Institute for Tuberculosis Research, College of Pharmacy, University of Illinois at Chicago, Chicago, IL, USA.
Department of Medicinal Chemistry & Pharmacognosy, College of Pharmacy, University of Illinois at Chicago, Chicago, IL, USA.
J Antibiot (Tokyo). 2019 Oct;72(10):719-728. doi: 10.1038/s41429-019-0205-9. Epub 2019 Jul 11.

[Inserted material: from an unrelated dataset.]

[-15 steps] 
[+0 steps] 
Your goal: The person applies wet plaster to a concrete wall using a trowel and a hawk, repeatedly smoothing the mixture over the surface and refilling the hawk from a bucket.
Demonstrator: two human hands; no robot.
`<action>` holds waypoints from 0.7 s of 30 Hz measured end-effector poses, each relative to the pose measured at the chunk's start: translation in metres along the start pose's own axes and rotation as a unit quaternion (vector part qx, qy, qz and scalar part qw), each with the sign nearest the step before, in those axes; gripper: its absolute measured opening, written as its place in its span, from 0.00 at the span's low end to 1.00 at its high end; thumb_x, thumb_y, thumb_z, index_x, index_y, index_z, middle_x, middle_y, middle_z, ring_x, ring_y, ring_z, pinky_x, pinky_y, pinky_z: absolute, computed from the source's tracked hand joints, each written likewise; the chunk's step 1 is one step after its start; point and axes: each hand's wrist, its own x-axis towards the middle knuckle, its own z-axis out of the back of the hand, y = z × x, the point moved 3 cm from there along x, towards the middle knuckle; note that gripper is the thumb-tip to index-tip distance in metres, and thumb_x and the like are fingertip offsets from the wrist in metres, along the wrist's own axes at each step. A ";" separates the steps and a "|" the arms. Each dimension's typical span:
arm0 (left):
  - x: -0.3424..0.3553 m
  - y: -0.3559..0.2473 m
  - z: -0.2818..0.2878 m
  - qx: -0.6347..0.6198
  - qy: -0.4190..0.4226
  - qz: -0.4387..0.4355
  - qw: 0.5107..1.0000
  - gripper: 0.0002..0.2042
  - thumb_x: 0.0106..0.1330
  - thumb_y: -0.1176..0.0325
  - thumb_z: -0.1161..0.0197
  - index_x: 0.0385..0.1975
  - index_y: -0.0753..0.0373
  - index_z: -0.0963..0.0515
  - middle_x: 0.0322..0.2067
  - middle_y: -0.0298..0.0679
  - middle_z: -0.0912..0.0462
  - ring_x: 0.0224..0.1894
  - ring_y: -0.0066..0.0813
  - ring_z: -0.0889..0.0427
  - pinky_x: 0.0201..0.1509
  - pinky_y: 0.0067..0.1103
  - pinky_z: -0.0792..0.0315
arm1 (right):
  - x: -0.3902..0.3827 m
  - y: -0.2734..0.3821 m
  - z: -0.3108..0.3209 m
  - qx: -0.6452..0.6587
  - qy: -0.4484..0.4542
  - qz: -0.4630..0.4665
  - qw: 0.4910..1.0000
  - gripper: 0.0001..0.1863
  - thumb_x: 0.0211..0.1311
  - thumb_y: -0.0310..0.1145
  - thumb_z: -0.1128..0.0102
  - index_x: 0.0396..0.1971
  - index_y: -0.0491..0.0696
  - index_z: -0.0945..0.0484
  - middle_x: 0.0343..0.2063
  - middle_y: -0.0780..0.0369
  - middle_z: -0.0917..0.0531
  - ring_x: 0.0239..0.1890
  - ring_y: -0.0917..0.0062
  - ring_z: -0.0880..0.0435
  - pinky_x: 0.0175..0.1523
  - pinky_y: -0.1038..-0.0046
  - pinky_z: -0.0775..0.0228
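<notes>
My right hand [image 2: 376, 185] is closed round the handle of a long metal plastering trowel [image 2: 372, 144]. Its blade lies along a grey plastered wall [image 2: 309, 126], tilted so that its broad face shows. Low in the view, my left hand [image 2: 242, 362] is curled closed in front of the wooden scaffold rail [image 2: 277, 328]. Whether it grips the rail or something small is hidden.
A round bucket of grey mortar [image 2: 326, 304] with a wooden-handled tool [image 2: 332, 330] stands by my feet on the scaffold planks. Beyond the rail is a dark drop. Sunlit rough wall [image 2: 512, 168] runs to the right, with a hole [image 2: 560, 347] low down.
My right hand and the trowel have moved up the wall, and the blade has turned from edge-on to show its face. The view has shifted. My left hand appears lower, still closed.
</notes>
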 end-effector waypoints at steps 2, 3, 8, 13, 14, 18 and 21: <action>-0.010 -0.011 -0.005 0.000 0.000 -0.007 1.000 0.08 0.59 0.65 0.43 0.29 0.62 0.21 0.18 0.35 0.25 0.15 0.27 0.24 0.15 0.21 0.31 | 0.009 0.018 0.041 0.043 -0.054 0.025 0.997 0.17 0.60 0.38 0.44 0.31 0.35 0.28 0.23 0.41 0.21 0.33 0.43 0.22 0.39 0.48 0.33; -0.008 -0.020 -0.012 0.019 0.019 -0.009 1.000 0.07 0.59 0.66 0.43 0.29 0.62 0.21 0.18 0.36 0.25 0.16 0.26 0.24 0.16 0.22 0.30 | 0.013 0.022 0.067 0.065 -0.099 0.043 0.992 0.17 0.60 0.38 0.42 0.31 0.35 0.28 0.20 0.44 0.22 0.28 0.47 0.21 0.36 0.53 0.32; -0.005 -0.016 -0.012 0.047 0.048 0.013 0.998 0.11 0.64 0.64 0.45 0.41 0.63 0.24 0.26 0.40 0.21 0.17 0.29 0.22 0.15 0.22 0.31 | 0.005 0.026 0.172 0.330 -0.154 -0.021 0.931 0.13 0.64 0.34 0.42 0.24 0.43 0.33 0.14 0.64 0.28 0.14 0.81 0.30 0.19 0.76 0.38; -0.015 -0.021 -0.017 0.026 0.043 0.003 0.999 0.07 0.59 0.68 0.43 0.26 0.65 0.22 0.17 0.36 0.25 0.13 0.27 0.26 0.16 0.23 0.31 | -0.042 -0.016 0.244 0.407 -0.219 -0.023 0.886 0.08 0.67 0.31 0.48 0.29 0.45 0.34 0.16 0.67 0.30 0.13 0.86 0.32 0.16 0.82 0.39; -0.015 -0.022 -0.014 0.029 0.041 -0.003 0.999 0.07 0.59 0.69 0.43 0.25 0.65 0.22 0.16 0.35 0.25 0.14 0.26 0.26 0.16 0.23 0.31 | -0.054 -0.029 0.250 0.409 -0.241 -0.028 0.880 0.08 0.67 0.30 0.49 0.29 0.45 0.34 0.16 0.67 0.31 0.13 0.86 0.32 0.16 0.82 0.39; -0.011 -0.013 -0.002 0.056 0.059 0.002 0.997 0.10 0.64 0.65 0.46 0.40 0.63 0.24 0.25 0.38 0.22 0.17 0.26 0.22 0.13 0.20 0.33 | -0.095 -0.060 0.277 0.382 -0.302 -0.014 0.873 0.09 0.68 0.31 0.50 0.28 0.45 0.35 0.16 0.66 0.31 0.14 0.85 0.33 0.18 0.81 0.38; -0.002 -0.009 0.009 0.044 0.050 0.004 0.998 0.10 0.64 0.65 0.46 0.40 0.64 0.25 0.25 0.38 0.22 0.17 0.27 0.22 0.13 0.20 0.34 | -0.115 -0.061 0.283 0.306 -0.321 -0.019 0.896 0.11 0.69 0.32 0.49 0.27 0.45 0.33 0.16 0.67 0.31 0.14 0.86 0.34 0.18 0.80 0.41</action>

The rise of multi- and extensively drug-resistant Mycobacterium tuberculosis (M. tb) strains and co-infection with human immunodeficiency virus has escalated the need for new anti-M. tb drugs. Numerous challenges associated with the M. tb, in particular slow growth and pathogenicity level 3, discouraged use of this organism in past primary screening efforts. From current knowledge of the physiology and drug susceptibility of mycobacteria in general and M. tb specifically, it can be assumed that many potentially useful drug leads were missed by failing to screen directly against this pathogen. This review discusses recent high-throughput phenotypic screening strategies for anti-M. tb drug discovery. Emphasis is placed on prioritization of hits, including their extensive biological and chemical profiling, as well as the development status of promising drug candidates discovered with phenotypic screening.
耐多药和广泛耐药结核分枝杆菌(M. tb)菌株的出现以及与人类免疫缺陷病毒的合并感染,加剧了对新型抗结核药物的需求。结核分枝杆菌,特别是生长缓慢和致病性 3 级,与结核分枝杆菌相关的诸多挑战,过去在初次筛选中阻止了这种生物的使用。从目前对分枝杆菌生理和药物敏感性的了解,特别是结核分枝杆菌,可以假设,如果没有直接针对这种病原体进行筛选,许多潜在有用的药物先导物可能会被遗漏。本综述讨论了最近用于抗结核药物发现的高通量表型筛选策略。重点是对命中物的优先级排序,包括对它们的广泛的生物学和化学分析,以及通过表型筛选发现的有前途的候选药物的开发状况。